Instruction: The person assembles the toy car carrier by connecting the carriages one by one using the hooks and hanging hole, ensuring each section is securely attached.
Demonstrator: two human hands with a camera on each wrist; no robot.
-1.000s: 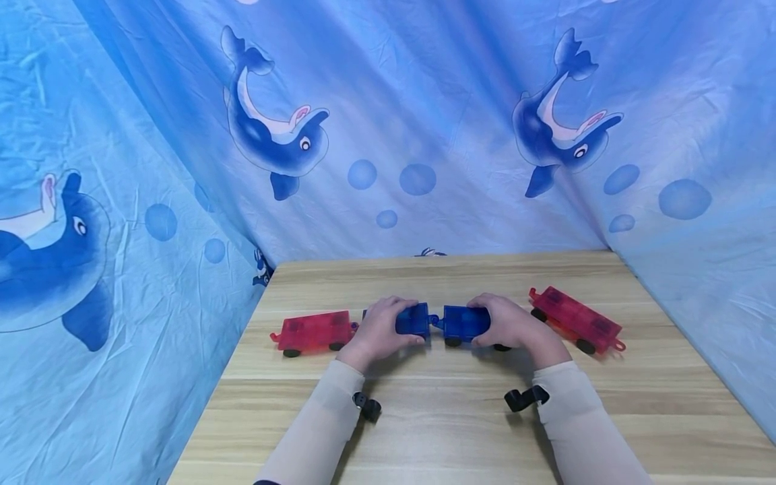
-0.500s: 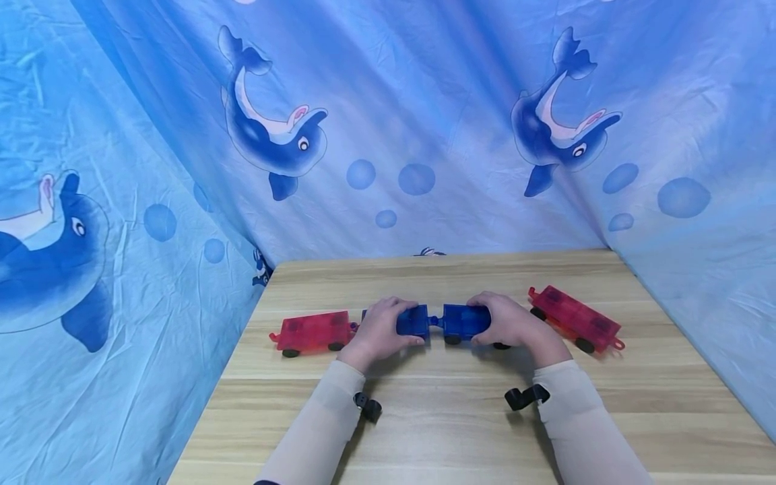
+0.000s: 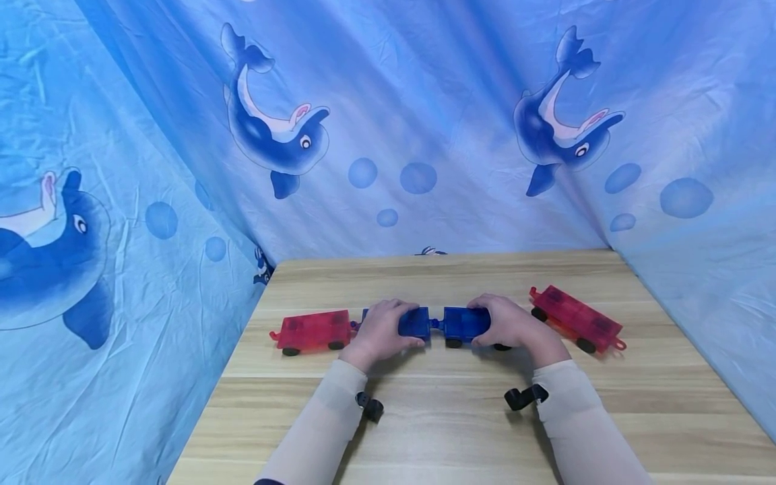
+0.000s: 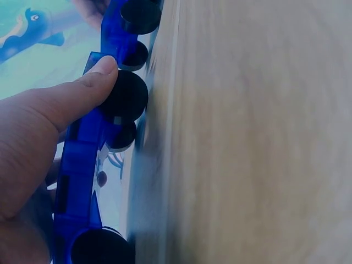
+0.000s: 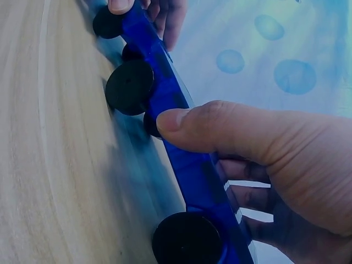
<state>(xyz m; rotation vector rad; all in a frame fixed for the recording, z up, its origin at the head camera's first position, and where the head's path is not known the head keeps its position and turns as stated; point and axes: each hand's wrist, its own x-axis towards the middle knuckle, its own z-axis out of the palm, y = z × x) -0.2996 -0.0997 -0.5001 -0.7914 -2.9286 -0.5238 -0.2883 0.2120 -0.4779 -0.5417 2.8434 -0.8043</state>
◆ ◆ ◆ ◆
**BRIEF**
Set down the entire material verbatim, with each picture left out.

**EXERCISE OUTPUT**
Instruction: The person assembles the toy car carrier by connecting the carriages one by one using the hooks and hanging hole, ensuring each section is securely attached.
Demonstrator: two human hands with a camera on each wrist; no robot.
-1.000s: 
-0.500s: 
+0.000s: 
+0.000s: 
+0.000s: 
<state>(xyz m; rotation vector rad; all in a frame fixed for the recording, z up, its origin at the head camera's first position, and where the head's path is not known the head keeps its position and turns as stated; point and axes: each hand's wrist, its own x-axis towards the middle knuckle, its own z-axis out of the palm, y = z × x) -0.2996 -0.0997 -0.5001 -0.7914 -2.9286 -0.5238 -0.2883 0.2120 -0.4779 -0.5417 2.8434 -0.8043</state>

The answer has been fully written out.